*What is required*:
Below are entries; repeat exactly, and nothing else, the lines from the one holding "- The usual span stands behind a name" through the one holding "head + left", inclusive. Leave the pictures out.
>>
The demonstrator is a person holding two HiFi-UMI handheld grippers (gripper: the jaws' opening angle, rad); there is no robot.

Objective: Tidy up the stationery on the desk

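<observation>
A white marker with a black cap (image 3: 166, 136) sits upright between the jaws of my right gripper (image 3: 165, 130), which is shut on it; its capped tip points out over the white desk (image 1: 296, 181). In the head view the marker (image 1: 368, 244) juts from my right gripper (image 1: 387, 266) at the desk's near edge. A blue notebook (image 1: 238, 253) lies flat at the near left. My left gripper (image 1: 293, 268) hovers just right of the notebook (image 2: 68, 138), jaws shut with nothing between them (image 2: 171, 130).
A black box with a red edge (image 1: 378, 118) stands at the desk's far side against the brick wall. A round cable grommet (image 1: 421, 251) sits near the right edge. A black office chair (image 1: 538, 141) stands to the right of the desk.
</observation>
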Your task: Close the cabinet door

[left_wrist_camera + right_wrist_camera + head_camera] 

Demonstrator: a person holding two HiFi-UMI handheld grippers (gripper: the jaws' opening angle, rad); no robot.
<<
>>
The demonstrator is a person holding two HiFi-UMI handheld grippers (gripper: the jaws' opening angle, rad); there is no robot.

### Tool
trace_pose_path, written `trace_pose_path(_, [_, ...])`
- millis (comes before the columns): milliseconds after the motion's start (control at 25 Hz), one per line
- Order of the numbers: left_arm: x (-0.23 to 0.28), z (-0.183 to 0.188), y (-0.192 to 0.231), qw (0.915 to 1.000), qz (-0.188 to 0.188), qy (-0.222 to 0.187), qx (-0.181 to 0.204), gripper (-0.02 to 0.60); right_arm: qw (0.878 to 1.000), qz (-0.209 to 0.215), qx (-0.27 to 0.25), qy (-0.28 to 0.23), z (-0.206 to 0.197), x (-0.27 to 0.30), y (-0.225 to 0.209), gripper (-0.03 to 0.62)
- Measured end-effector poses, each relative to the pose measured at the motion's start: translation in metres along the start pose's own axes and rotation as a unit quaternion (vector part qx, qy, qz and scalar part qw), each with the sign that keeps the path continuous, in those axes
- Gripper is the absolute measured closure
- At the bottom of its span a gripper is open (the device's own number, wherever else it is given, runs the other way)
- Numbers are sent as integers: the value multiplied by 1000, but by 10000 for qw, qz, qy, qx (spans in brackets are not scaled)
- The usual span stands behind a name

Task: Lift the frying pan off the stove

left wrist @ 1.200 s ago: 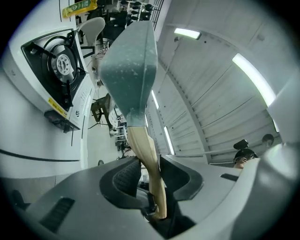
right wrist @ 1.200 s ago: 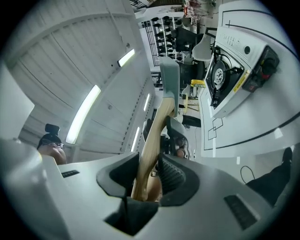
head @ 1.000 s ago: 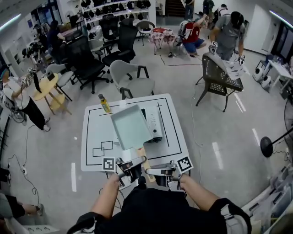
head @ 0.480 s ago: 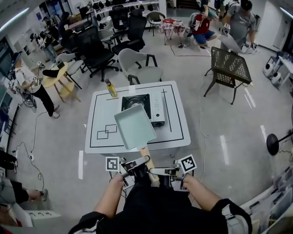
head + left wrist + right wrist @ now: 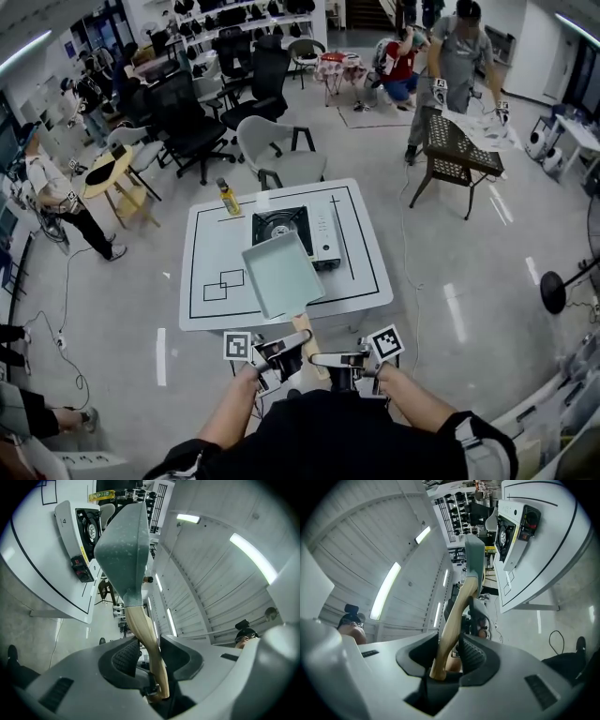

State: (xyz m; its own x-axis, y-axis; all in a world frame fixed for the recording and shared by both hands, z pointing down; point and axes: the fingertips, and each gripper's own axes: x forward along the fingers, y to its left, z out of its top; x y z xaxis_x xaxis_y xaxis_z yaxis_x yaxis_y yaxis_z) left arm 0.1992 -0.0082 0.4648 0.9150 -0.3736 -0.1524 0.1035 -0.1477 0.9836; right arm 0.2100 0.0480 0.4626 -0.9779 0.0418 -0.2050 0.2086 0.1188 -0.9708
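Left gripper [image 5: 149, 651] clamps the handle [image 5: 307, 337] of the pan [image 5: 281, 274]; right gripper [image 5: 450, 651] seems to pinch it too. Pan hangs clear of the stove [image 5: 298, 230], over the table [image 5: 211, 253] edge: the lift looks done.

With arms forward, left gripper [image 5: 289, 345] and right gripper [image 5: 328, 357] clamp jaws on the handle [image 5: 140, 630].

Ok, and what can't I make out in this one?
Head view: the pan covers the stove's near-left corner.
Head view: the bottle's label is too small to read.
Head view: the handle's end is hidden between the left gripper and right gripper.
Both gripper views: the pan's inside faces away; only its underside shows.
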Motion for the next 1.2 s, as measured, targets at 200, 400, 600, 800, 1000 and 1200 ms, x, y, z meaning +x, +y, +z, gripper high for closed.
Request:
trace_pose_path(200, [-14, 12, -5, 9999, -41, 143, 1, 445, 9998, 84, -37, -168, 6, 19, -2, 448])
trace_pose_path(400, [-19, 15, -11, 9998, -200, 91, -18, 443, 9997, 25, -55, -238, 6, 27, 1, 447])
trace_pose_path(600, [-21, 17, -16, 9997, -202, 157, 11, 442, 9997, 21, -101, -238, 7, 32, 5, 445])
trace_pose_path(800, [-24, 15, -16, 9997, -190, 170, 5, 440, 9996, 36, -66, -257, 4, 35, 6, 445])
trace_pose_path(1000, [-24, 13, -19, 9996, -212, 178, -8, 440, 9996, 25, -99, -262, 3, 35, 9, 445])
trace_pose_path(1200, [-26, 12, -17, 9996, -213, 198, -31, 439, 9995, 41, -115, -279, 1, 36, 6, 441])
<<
*Completed exercise*:
- The usual span stands behind a name

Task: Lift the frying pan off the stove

left wrist @ 1.200 s ago: 
right wrist @ 1.200 s ago: 
head @ 1.000 s ago: 
head @ 0.480 s ago: 
head + left wrist + right wrist @ now: 

Nothing else remains for the exercise.